Since you are now working in 2-dimensions, you will need to define two indices to extract a specific row/column or cell location from the matrix. The first value represents the row while the second value represents the column. So, [2,1] would indicate the value at row 2 and column 1. A blank in either position would mean to select all rows or all columns. So, selecting data is similar for matrices and vectors except that you will need to specify a different number of indices. Note that it is also possible to subset based on the row or column names as opposed to indices.

Arrays

What if you need to expand to more than two dimensions? Enter the array. A matrix is just a 2-dimensional array. However, you can expand into more than two dimensions.

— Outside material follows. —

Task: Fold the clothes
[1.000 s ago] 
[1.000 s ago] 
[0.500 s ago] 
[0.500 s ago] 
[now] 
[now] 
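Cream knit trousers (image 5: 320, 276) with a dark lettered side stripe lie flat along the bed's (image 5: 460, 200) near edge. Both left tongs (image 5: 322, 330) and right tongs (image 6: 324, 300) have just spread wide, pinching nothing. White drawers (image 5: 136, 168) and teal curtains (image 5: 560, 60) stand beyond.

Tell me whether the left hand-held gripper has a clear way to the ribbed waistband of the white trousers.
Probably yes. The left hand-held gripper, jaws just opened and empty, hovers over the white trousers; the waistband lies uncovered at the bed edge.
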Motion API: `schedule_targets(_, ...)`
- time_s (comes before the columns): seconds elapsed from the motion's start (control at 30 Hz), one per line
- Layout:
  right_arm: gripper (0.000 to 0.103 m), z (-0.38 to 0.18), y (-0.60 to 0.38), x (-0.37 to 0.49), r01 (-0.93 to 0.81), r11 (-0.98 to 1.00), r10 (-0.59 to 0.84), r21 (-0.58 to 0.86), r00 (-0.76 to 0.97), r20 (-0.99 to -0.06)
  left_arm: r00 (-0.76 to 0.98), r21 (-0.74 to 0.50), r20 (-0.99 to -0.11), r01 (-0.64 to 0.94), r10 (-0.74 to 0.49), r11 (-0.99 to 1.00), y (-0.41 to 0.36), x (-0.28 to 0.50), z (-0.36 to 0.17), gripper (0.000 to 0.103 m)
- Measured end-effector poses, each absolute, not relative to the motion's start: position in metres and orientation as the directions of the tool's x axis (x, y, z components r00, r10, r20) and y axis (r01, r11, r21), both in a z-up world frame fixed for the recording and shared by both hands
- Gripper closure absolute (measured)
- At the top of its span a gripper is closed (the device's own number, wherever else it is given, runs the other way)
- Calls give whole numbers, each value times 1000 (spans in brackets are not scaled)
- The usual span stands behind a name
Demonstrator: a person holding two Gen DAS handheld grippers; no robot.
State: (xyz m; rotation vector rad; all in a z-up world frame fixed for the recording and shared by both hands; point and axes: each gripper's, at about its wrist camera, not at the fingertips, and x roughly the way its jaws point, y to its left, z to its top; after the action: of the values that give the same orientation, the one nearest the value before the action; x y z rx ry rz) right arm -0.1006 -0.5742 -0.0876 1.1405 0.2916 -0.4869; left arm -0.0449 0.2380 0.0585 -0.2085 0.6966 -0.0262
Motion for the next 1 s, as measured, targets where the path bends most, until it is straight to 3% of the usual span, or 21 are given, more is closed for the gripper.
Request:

For example, a 3-dimensional array would be similar to a multi-band image where the first dimension represents rows, the second represents columns, and the third represents the image bands. You could also think of a 3-dimensional array as a cube where each cell in the cube is a smaller cube defined by its position in the 3-dimensional space (This type of data structure is often referred to as a voxel). A 4-dimensional array could be used to add a time component to the data, which would be difficult to visualize since we only have three spatial dimensions to work with. Similar to matrices, all values stored in an array must be of the same type (for example, a numeric array). If you work in Python, matrices and arrays in R are comparable to numpy arrays.

Since you now have more dimensions, you will need to provide more indices to extract specific values or ranges of values. The first argument will specify the indices for the first dimension (rows), the second will specify the second dimension (columns), and the third would be the third dimension (for example, image bands). Also similar to a matrix, you can define dimension names and use them to subset the data.

Data Frames

Both matrices and arrays can only store data of the same type. Or, you cannot create columns with different data types. So, there is a need for yet another data model. A data frame is similar to a matrix; however, each column can hold different types of data. A data frame is very similar to a Microsoft Excel spreadsheet or a Pandas data frame in Python. I have found data frames to be the most common data type that I use in R. They are generally considered the workhorse of R data models.

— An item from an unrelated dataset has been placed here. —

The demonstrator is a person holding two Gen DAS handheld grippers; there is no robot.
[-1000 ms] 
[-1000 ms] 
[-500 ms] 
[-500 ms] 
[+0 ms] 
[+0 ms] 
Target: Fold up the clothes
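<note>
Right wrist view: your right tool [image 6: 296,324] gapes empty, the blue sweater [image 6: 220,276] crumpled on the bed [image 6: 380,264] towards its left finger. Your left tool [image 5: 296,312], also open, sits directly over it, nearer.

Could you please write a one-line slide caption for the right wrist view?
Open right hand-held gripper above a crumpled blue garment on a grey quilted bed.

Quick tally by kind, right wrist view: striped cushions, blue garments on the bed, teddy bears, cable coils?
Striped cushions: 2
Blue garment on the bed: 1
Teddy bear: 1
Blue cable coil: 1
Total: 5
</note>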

In the provided example, I am creating a data frame to store information about courses. First, I generate vectors to store each column of data. Note that each column must have the same length or the same number of data points if you want to combine them into a data frame. Here, I am generating a mix of numeric and character vectors. Using the data.frame() function, I then combine the vectors into a data frame. Once it is printed, you can see that each column took the name of the vector variable.

Extracting elements from a data frame is identical to extracting elements from a matrix since they are also 2-dimensional. You must specify indices for both the rows and the columns. You can also use the column names or row names. Column names will automatically be generated when a data frame is created.

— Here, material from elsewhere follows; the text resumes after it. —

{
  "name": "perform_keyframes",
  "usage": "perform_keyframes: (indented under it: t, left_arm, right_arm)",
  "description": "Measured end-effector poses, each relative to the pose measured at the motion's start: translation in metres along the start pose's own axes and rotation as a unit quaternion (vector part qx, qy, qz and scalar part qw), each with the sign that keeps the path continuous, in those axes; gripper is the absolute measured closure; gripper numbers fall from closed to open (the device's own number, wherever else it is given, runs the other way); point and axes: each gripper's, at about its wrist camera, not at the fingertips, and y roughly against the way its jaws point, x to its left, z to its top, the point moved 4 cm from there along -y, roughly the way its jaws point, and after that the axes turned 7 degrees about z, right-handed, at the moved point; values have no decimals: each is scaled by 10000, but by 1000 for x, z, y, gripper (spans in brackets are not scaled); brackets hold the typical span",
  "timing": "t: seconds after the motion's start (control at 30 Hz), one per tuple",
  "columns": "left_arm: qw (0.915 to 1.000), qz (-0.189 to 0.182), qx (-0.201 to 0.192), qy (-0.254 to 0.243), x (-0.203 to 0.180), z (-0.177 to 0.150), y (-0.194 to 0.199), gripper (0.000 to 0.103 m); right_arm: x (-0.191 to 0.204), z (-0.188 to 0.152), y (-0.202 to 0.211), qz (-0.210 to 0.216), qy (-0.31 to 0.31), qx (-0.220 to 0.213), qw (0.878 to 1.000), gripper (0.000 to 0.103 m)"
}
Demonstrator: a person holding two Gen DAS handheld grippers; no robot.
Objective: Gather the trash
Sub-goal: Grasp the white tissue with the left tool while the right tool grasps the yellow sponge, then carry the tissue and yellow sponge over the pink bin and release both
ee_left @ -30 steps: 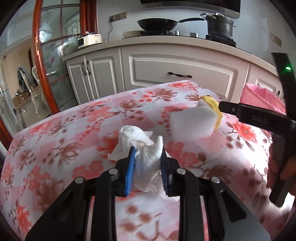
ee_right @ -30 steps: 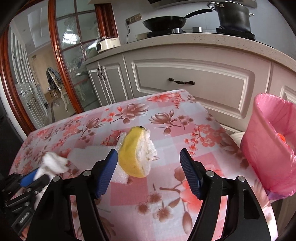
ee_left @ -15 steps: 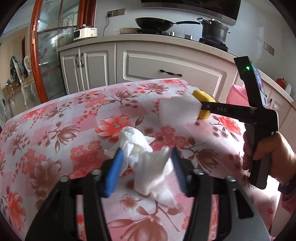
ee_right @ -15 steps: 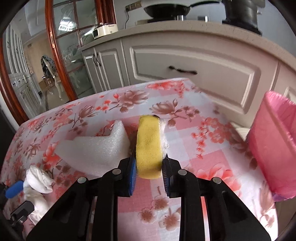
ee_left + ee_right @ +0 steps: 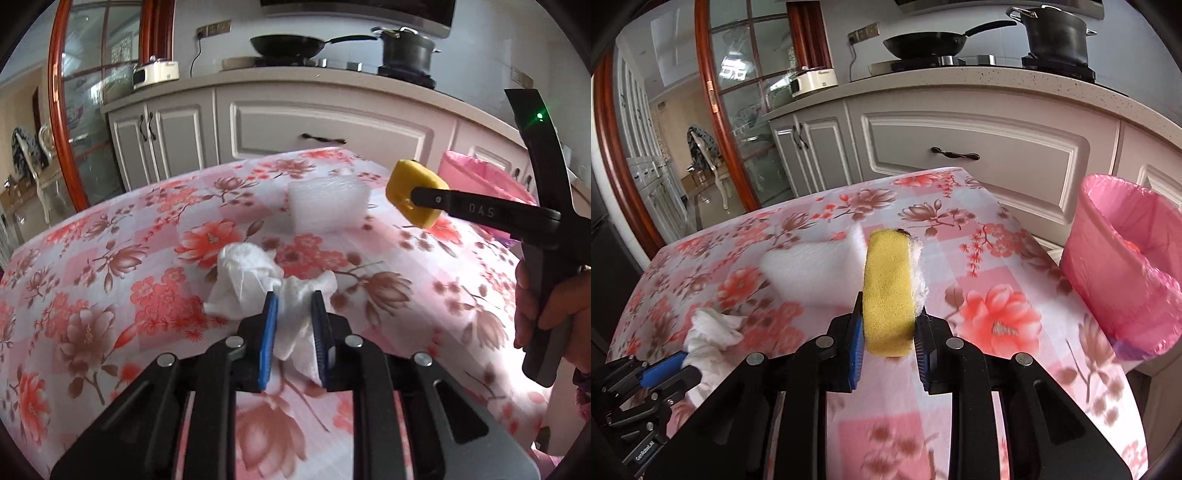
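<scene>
You can read "DAS" in pale letters along the finger of your right tool [image 5: 413, 201]. On the body of your left tool [image 5: 683, 363], small white print reads "GenRobot.AI".

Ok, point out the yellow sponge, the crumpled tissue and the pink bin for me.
yellow sponge [image 5: 886, 291]: right wrist view, middle of its yellow face.
crumpled tissue [image 5: 245, 271]: left wrist view, its bunched upper part.
pink bin [image 5: 1108, 295]: right wrist view, its outer wall.

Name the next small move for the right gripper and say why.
Probably carry the yellow sponge rightward over the pink-lined bin and release. The right gripper has its jaws shut on the sponge, lifted off the table, and the bin stands open beside it.
</scene>
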Motion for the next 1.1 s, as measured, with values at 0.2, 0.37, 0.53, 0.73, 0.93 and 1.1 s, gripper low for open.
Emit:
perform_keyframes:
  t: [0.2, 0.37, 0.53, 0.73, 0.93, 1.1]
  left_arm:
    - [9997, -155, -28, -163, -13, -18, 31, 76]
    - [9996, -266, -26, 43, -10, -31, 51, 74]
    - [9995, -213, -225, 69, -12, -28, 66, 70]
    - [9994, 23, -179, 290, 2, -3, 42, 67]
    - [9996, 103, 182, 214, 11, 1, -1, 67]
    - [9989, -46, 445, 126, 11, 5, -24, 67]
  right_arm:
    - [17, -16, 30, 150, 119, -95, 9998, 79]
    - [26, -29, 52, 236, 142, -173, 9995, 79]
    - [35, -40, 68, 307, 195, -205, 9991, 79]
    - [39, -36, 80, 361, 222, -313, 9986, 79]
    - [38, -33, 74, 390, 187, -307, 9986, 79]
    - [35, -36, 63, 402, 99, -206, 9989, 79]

In this course, we will primarily make use of vectors and data frames to work with our data, so you will get very used to working with these data structures.

Factors

What if you would like to create character data in which only certain values or levels are allowed? This is the use of the factor data type; it is similar to the character data type but with defined levels or values.

In the example, I am generating a random list of 1,500 records of different academic years. I am then defining it as a factor using the factor() function. To check to make sure the data were successfully defined as a factor, I then use is.factor() (again, there are a lot of is.() and as.() functions). This returns TRUE, so we know that the data are now stored as factors. Using the levels() function, we can obtain a list of the available levels, in this case the academic years.

One component of factors that is a bit confusing is that each unique category will be assigned a placeholder integer value. So, the data will actually be stored as integers, and each integer will be associated with a specific category.

It is also possible to specify an order for the factor levels to produce an ordered factor. When we printed the levels above, they printed in alphabetical order. However, it would make more sense to specify the order based on the academic progression. Whenever you create a factor, you can specify an order using order=TRUE then list the levels in the order desired. Checking the levels, you can see that they are now in the desired order.

If you subset your data, you may need to remove levels that are no longer being used or in the data set. This can be accomplished using the droplevels() function. By default, this function will remove any levels not used in the data subset. Here, I have subsetted out only “Senior” and “Graduate.” However, after printing the levels, you can see that all levels are still defined. Using droplevels() can fix this issue. The result can be checked using the levels() functions.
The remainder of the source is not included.